Comunque, non sembrano essere le sceneggiature lo scopo principale della regista, bensì, le immagini e il racconto di un fatto realmente accaduto. Nel primo caso il successo è dovuto alla fotografia di Franz Rath: la scelta dei colori è fondamentale per distinguere la New York contemporanea fatta di tinte sature e dai colori usuali del nostro tempo, contro quelle di una Berlino che è sospesa tra un presente malinconico e un passato denso di dolorosi ricordi; le colorazioni grigiastre, quasi eteree, fanno sì che lo spettatore abbia la sensazione di essere egli stesso immerso in un una sua reminescenza.

Il secondo non è altrettanto riuscito: la Von Trotta indecisa nella scelta della giusta protagonista, alterna in modo scapestrato Lena, Hannah e Ruth senza logica o criterio. Oltretutto per ingranare la giusta marcia ci mette davvero troppo tempo, quasi la prima metà dell'opera si perde in dialoghi frivoli e scene inconsistenti.

A questo si aggiunge il pessimo montaggio fatto da Corinna Dietz.

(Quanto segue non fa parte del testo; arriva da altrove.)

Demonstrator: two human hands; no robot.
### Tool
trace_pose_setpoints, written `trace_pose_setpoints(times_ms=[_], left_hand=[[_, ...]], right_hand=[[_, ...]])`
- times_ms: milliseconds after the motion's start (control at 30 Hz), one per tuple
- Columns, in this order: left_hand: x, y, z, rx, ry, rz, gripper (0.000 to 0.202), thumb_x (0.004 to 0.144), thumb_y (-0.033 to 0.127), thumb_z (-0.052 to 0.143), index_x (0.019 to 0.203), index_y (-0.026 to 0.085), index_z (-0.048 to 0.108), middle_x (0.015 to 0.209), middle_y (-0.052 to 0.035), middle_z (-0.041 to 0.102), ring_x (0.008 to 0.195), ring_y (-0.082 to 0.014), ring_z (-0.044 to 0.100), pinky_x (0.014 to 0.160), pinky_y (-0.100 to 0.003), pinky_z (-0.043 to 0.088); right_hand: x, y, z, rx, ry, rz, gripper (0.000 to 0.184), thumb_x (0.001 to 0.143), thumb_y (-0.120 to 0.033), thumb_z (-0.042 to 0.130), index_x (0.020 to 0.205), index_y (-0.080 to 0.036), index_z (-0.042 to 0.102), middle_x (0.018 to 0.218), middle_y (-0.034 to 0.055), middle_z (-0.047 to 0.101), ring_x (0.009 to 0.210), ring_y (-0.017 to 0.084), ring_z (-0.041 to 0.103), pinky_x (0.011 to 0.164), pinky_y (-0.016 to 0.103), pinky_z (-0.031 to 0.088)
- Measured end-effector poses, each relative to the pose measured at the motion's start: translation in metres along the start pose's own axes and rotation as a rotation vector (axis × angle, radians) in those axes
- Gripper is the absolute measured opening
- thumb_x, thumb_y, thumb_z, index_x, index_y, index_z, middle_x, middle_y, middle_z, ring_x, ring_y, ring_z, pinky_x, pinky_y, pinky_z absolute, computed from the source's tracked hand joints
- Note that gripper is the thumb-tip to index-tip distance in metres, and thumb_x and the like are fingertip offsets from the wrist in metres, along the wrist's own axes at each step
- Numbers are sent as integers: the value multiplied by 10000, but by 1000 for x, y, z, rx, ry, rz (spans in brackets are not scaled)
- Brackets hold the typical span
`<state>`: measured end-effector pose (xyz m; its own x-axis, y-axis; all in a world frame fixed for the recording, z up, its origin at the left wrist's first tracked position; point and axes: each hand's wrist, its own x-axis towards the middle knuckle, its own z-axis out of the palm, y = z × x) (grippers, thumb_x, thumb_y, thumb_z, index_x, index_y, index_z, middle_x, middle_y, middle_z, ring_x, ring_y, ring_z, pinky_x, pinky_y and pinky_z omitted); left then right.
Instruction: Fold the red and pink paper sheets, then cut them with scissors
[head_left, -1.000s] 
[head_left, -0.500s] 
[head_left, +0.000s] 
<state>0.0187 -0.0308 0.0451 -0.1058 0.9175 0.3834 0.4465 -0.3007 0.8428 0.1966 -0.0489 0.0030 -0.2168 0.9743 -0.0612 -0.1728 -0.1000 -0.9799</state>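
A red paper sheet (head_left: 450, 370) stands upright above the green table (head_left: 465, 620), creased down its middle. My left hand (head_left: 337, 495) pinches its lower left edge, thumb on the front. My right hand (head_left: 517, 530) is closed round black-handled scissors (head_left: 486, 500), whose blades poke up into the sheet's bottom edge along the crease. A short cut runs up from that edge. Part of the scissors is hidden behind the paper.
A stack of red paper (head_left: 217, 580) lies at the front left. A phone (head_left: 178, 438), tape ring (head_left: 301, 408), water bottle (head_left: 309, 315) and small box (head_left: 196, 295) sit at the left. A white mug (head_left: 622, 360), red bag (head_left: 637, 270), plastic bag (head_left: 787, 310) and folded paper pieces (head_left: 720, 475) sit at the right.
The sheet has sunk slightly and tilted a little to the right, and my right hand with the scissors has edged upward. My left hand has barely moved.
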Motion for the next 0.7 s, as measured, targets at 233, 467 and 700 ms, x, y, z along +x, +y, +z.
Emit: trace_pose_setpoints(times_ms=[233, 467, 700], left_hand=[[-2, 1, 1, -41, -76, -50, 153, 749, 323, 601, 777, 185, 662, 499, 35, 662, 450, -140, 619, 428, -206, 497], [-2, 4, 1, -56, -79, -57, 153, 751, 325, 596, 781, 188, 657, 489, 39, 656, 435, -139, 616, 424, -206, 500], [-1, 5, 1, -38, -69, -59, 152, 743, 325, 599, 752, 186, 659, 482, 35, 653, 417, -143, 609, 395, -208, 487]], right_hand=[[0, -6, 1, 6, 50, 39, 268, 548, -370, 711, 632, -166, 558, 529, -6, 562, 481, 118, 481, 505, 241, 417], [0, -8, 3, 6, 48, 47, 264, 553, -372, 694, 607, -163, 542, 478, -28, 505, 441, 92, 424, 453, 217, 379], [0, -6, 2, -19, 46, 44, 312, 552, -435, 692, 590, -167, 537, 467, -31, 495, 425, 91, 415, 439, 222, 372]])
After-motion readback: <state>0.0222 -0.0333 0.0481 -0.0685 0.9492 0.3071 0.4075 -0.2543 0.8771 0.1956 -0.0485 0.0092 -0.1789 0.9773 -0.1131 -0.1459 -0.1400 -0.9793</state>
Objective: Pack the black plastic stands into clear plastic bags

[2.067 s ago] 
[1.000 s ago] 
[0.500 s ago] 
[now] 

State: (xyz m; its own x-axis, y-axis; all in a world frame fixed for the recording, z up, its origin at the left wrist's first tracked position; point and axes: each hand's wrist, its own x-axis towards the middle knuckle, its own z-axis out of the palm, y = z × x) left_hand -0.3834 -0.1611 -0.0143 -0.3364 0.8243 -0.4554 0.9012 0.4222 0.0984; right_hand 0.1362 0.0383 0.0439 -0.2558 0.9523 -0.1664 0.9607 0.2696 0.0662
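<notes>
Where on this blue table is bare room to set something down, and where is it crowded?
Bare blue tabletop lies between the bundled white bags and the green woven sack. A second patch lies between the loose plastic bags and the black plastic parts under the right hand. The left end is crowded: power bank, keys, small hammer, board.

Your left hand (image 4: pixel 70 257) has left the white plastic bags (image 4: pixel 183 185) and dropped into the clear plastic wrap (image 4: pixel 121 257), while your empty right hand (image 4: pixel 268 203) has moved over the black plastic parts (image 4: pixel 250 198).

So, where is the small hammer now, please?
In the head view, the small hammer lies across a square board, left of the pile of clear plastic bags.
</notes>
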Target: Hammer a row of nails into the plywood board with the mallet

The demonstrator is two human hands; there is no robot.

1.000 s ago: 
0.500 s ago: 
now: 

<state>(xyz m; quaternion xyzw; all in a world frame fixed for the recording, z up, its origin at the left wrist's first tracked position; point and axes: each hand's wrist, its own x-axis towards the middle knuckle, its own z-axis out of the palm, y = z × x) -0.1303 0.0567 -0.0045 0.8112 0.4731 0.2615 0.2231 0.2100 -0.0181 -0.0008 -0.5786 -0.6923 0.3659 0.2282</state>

Confusionario e mediocre: alterna ogni scena senza la minima consapevolezza; scombussolando gli intrecci e mettendo ancor più sottosopra la storia delle tre protagoniste principali; ogni volta, la speranza è quella che il flashback duri qualche minuto in più, per dare allo spettatore una costanza nella trama e poter adagiare l'attenzione su un determinato pensiero o atto di una delle tre ragazze, ma la scena cambia immediatamente, alternando troppo frequentemente passato e presente e recando un senso di sballottamento a chiunque.

 

In ambito storico espone un fatto sconosciuto ai più, che giustamente non deve essere dimenticato, dimostrando di saper muovere la cinepresa sul set e di far commuovere.

In ambito cinematografico, però, vi sono delle lacune molto vistose: sia negli aspetti tecnici, quali il disordinato montaggio; sia nell'eccessivo accanimento contro il sesso maschile, che fa perdere l'oggettività del racconto.

È anche vero che tutte le donne presenti nella pellicola brillano grazie alla loro personalità e coraggio. In particolare Katja Riemann, che spicca su un cast discreto: è lei il perfetto ritratto della donna tedesca. A prima vista gelida e superba, ma in realtà passionevole e legatissima al suo amore; fenomenale la differenza di espressività che l'attrice attua alle due feste, facendoci così percepire i suoi reali sentimenti: con suo marito sorridente e gioiosa; con una figura sconosciuta, ma possibile speranza per il rilascio del suo vero amore, distaccata e con gli occhi lucidi, pronta a immolarsi per il suo cuore.